Mr Scholz (right) has taken over from long-term chancellor Angela Merkel

Praise in German is “particularly delicious”: PM reacts to new Chancellor’s vote of confidence

PM António Costa has reacted with pleasure to the praise this morning by new German chancellor Olaf Scholz.

In Brussels for the first meeting of leaders with Mr Scholz at the helm, Mr Costa found himself praised for his work from a number of quarters. But Mr Scholz’s words were particularly complimentary. The new leader said he is “absolutely confident” that Mr Costa will be re-elected as the leader of Portugal’s Socialist government when the country goes to the polls on January 30, 2022.
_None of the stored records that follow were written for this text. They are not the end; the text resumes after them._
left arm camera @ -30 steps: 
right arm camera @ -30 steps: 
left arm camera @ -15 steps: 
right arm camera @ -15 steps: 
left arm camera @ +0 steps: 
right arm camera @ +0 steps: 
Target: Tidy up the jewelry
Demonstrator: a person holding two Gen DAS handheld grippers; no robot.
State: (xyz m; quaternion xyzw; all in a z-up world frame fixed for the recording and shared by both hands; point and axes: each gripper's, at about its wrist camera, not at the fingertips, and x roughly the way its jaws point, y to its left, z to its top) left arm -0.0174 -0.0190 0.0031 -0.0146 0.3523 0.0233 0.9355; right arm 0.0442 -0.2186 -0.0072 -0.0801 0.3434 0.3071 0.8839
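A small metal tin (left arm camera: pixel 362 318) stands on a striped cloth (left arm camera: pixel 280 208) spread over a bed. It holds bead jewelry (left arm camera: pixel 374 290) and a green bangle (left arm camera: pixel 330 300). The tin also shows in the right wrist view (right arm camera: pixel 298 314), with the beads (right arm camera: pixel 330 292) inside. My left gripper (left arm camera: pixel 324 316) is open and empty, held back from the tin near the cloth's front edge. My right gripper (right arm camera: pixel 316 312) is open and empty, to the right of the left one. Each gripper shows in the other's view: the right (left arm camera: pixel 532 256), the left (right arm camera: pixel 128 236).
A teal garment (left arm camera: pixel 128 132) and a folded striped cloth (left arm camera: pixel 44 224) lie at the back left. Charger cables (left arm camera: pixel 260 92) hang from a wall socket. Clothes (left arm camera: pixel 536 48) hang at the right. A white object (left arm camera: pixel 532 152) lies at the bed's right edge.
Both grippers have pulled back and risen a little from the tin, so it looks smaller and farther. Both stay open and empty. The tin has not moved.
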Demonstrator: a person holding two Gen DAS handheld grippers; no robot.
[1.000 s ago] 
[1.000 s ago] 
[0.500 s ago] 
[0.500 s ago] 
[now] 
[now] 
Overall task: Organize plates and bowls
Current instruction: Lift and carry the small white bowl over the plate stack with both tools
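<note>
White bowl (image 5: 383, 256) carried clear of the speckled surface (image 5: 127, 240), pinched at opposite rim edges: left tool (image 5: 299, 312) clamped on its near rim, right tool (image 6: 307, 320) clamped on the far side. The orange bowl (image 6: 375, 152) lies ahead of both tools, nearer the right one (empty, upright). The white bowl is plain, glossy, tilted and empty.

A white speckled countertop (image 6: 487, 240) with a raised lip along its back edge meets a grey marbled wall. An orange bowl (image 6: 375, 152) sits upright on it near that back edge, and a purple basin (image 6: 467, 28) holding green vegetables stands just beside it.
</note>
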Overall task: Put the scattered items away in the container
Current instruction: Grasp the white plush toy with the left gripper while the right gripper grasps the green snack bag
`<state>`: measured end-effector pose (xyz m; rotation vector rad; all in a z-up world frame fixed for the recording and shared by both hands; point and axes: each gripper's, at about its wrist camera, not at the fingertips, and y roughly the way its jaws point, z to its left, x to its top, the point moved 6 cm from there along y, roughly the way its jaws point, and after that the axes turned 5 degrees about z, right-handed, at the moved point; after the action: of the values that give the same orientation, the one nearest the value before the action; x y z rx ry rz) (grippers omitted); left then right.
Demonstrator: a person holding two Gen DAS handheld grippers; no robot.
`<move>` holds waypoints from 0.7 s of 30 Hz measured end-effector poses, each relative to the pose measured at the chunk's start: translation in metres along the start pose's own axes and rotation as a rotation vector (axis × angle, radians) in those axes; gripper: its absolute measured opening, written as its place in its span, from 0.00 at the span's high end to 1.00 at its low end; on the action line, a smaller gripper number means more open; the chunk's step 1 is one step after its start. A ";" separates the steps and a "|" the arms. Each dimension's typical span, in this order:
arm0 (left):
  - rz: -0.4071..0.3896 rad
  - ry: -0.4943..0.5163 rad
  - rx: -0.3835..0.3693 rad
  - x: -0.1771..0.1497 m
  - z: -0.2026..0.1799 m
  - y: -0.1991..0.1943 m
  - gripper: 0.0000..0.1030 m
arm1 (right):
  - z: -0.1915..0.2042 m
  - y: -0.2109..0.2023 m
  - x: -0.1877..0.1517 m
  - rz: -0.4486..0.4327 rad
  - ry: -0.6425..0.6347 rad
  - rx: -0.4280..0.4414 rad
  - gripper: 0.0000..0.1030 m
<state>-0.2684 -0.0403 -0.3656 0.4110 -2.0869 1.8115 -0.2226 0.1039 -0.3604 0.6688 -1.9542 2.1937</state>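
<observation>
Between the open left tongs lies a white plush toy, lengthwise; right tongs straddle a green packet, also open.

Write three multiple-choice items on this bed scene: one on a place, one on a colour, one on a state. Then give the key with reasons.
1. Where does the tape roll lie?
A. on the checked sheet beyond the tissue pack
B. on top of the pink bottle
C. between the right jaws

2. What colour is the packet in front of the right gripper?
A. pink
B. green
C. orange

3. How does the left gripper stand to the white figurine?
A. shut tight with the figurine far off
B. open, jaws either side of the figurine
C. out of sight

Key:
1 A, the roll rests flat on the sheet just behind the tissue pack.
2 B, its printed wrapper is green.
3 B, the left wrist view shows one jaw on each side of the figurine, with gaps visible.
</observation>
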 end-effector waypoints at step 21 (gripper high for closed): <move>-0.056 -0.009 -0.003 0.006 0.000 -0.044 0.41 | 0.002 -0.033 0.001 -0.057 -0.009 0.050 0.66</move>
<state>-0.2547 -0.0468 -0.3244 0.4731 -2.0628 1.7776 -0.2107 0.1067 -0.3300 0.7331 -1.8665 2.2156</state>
Looking much happier than when he had to break the news to journalists that citizens can expect ‘reinforced restrictions’ in the New Year, and 4th jabs of vaccine in the spring, Mr Costa said that praise is always gratifying, “but when this praise comes in German it is particularly delicious”.

The PM was referring to Germany’s skepticism six years ago when the PS government seized power with the backing of the radical left.

“It’s very good to see that six years on, the doubts that existed have transformed into certainties, into confidence – and that the path we initiated in November 2015 was one of success, from the point of view of economic growth and the situation of public finances. 

“Happily everything has improved, and this is a direction that must not be interrupted”, he said.

Other European leaders expressed their faith too in Mr Costa’s leadership, which he admitted remains “in the hands of the Portuguese”.

By coincidence, a number of polls are being publicised today, suggesting the country as a whole is very supportive of the government and that “the majority of citizens are in favour of making Covid vaccines mandatory”. On closer inspection, this “majority of citizens” is in fact only 53%. But it is still a majority.

The polls, taken by Aximage, also show enormous support for the 3rd dose of vaccines (86%), plus overwhelming support (61%) for the vaccination of children under the age of 12.

Meantime, one aspect of Mr Scholz’s European approach not mentioned in reports outlining his praise of Mr Costa is that he wants to ensure that decisions taken by the majority of European leaders become adopted across the bloc.

“It should become normal that the European Council can decide on the basis of a qualified majority, even in areas where this today does not exist”, he told the Bundestag yesterday. “The success of the European Union is of major importance to Germany”.

Mr Scholz’s ambition means that should the Council decide by a majority that, for example, Covid vaccines should become obligatory, even nations that do not see the need for this (like Portugal) would be bound by the decision.